### Work order
Please return all lines from the records below that include the string "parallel".

[Stored items]
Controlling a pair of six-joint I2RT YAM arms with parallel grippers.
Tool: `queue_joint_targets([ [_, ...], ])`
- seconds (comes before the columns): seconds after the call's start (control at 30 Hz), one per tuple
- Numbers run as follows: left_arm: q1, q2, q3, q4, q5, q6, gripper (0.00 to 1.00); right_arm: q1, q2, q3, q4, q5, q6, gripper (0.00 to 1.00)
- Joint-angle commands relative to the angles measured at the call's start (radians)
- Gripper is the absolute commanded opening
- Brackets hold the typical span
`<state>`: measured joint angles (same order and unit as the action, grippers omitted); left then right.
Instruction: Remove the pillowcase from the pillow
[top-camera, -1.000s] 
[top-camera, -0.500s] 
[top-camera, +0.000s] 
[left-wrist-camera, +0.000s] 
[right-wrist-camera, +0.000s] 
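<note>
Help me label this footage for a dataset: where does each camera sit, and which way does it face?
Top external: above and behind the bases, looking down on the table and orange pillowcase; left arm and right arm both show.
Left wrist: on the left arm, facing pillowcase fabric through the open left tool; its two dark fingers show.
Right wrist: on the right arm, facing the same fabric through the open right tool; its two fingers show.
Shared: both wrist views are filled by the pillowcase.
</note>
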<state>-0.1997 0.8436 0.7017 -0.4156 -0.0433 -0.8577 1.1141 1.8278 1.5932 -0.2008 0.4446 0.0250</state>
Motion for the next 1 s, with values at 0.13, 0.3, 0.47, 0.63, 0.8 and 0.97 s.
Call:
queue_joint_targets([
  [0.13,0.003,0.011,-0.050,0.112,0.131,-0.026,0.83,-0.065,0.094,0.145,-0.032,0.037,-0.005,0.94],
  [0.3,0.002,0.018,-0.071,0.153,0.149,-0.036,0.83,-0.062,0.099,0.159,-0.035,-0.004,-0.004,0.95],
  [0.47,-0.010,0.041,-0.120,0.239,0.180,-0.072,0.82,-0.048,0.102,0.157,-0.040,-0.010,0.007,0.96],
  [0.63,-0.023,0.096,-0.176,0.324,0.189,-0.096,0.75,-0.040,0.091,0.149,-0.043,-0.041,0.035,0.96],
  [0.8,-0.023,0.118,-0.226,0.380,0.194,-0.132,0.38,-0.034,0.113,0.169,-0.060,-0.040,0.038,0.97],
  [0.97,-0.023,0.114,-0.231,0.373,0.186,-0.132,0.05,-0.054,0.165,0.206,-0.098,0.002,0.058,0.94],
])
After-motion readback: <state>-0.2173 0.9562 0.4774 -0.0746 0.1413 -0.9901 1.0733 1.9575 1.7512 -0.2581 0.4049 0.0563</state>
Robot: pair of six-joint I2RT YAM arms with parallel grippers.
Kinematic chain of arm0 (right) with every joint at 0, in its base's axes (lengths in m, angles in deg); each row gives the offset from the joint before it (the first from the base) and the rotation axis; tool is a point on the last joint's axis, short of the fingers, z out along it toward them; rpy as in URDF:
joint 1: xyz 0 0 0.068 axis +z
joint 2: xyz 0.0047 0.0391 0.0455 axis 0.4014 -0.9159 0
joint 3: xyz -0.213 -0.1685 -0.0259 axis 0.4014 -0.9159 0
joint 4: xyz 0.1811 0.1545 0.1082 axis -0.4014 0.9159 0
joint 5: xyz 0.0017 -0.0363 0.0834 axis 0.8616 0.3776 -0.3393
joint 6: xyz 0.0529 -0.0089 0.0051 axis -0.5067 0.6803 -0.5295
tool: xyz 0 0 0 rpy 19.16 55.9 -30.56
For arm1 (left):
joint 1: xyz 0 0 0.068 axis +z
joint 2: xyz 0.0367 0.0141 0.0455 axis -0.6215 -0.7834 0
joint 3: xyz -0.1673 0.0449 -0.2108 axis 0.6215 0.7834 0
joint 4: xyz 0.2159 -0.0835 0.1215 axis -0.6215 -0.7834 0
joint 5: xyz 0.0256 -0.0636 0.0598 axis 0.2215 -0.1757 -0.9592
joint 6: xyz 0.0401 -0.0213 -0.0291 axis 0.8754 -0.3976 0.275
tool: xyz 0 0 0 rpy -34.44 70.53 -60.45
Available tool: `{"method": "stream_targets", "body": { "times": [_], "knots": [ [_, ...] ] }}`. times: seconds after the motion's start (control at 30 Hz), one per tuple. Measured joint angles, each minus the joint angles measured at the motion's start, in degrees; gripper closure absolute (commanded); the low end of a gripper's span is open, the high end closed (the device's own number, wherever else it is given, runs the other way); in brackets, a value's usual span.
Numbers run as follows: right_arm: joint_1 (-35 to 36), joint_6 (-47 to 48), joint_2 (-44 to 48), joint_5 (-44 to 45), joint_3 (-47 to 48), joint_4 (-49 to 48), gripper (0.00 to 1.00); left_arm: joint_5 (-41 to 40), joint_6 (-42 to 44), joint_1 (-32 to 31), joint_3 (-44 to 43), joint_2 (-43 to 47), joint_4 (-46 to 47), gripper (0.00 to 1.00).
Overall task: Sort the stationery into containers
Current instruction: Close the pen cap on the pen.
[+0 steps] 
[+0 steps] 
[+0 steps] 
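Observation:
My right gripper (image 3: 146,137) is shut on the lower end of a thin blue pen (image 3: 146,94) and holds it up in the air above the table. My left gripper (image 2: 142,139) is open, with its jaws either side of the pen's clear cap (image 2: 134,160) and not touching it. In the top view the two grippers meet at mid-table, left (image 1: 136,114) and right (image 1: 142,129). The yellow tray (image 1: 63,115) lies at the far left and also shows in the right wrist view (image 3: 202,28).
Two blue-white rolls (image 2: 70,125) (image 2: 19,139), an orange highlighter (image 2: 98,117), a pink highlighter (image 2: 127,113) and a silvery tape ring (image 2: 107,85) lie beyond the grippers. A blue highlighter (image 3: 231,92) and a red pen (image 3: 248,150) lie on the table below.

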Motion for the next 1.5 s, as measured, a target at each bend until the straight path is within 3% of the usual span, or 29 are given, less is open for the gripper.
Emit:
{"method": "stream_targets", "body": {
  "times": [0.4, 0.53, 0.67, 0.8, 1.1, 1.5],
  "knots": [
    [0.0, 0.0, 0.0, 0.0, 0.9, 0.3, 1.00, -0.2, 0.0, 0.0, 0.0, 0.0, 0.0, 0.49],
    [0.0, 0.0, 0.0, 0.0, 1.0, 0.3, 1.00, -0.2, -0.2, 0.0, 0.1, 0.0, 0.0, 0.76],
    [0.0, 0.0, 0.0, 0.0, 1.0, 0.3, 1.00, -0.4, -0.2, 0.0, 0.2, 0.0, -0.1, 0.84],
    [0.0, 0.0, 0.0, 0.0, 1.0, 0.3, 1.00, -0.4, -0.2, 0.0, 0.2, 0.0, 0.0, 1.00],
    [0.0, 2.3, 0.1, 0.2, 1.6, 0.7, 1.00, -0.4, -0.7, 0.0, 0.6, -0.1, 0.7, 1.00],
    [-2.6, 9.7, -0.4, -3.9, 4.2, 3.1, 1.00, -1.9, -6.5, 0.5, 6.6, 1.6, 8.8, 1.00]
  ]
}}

### Task answer
Controlling a pair of six-joint I2RT YAM arms with parallel grippers.
Robot: pair of six-joint I2RT YAM arms with parallel grippers.

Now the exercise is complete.